Here are a few of these.
Agent vs Executor
The principal appoints an agent as the power of attorney while an executor for his will. Therefore, the person liable to make decisions while the principal is alive is called an agent. Contrarily, the person vested with decision-making power after the principal's death is an executor.
Furthermore, you can name the same person as an agent and executor, but you must prepare both agent and executor documents separately.
If there is a Will
An agent's responsibilities are relieved if the principal has left behind a will. Therefore, an executioner will take control of the distribution of the estate.
The principal can name the same person as an agent and executor. However, his responsibilities will depend on the last or testament document.
Moreover, the executioner of the will is responsible for ensuring the assets' distribution according to the deceased's wishes and instructions. Likewise, this distribution takes place through the probate process.
If there is no Will
If the deceased has left behind no will, the estate must pass the probate phase.
Probate is a process through which the court appoints an administrator who oversees the distribution of assets. Therefore, the primary point of difference between a will and trust is that trust does not have to go through the probate process.
Frequently Asked Questions
What happens to the financial power of attorney after the principal's death?
The power of attorney dies with the principal. A POA is a document that grants a person permission to act on their behalf only during life.
Who has power of attorney after death if there is a will?
A power of attorney rests with the executioner if the principal dies and he leaves behind a will.
Who has power of attorney after death if there is no will?
The power of attorney automatically rests with the state law if the deceased has not left behind a will. Hence, the deceased's assets are distributed amongst the families per prevailing state laws (i.e., the state's intestacy statutes).
Financial power of attorney after death also dies; therefore, the agent cannot make any decisions on behalf of the deceased, which means that the POA has a responsibility until the principal's life.
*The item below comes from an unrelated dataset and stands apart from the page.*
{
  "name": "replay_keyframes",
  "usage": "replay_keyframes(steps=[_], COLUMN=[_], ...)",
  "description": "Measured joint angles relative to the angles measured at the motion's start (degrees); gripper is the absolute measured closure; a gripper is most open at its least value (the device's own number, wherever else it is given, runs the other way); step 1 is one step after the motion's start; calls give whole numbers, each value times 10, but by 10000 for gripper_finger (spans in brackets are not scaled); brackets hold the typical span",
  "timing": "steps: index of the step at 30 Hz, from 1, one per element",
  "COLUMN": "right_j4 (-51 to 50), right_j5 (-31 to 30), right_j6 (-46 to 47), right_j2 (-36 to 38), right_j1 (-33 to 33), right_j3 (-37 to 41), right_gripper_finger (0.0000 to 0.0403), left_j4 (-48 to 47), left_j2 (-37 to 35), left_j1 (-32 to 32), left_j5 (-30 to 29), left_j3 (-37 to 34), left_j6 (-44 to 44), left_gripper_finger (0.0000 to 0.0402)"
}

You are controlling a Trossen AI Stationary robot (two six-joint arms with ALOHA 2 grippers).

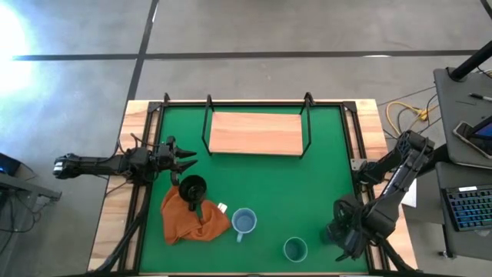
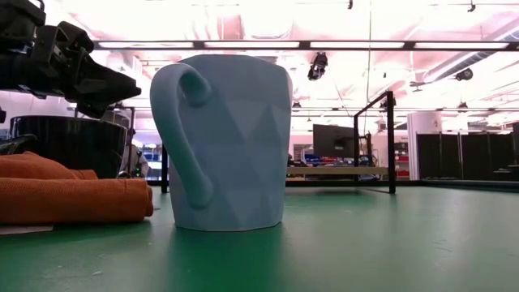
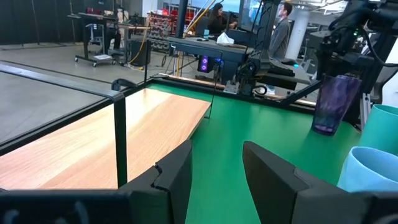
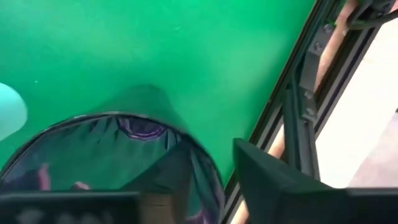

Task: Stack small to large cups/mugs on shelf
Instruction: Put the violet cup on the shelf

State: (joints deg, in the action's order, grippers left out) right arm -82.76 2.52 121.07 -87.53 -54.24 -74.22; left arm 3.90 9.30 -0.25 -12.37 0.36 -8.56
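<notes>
Closest to the low camera stands the light blue mug (image 2: 223, 142), faceted, handle turned toward the orange cloth (image 2: 73, 191) folded beside it. From above it sits near the front edge of the green mat (image 1: 307, 185), with the teal cup (image 1: 295, 249) to its right and the black mug (image 1: 192, 187) resting at the cloth's back edge. Purple tumbler (image 3: 334, 102), tall and translucent, stands at the mat's front right corner, close to the black rail; the right gripper (image 4: 208, 177) has one finger inside its rim and one outside, gripping the wall. Left gripper (image 1: 187, 160) hovers beside the black mug with its fingers spread and nothing between them. At the back, the shelf (image 1: 255, 132), a pale wooden board in a thin black frame, lies bare, and a broad stretch of mat separates it from the cups. From overhead the tumbler is mostly covered by the right arm; the low view cuts off the black mug behind the cloth
</notes>
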Motion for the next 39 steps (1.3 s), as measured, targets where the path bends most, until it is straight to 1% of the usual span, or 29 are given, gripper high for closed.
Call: replay_keyframes(steps=[4, 6, 10, 16, 21, 26, 30, 34, 39], right_j4=[-9, -11, -29, -68, -72, -69, -68, -55, 8], right_j5=[-1, -12, -47, -109, -153, -211, -239, -236, -155], right_j6=[-24, -43, -115, -338, -492, -610, -671, -719, -804], right_j2=[0, 5, 16, 21, 21, 21, 21, 21, 21], right_j1=[6, 16, 59, 182, 296, 387, 466, 561, 681], right_j3=[1, -2, -16, -82, -128, -180, -213, -222, -214], right_gripper_finger=[368, 385, 392, 393, 394, 394, 394, 394, 394], left_j4=[0, 0, 0, 0, 0, 0, 0, 0, 0], left_j2=[0, 0, 0, 0, 0, 0, 0, 0, 0], left_j1=[0, 0, 0, 0, 0, 0, 0, 0, 0], left_j5=[0, 0, 0, 0, 0, 0, 0, 0, 0], left_j3=[0, 0, 0, 0, 0, 0, 0, 0, 0], left_j6=[0, 0, 0, 0, 0, 0, 0, 0, 0], left_gripper_finger=[274, 274, 274, 274, 274, 274, 274, 274, 274])
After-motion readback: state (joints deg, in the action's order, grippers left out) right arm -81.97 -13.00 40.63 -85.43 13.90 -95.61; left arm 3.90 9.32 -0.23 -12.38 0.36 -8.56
Furthermore, decision-making power transfers to an execution after the principal's death if there is a will. However, the court appoints an administrator to look after the estate distribution process without the will.
Likewise, the family of the deceased principal has the right to sue the agent if they find illegal use of the power of attorney. Such an offense is punishable by fine and imprisonment.
That concludes our discussion about the financial power of attorney after death. We hope you enjoyed reading this article, and please leave your feedback in the comments section.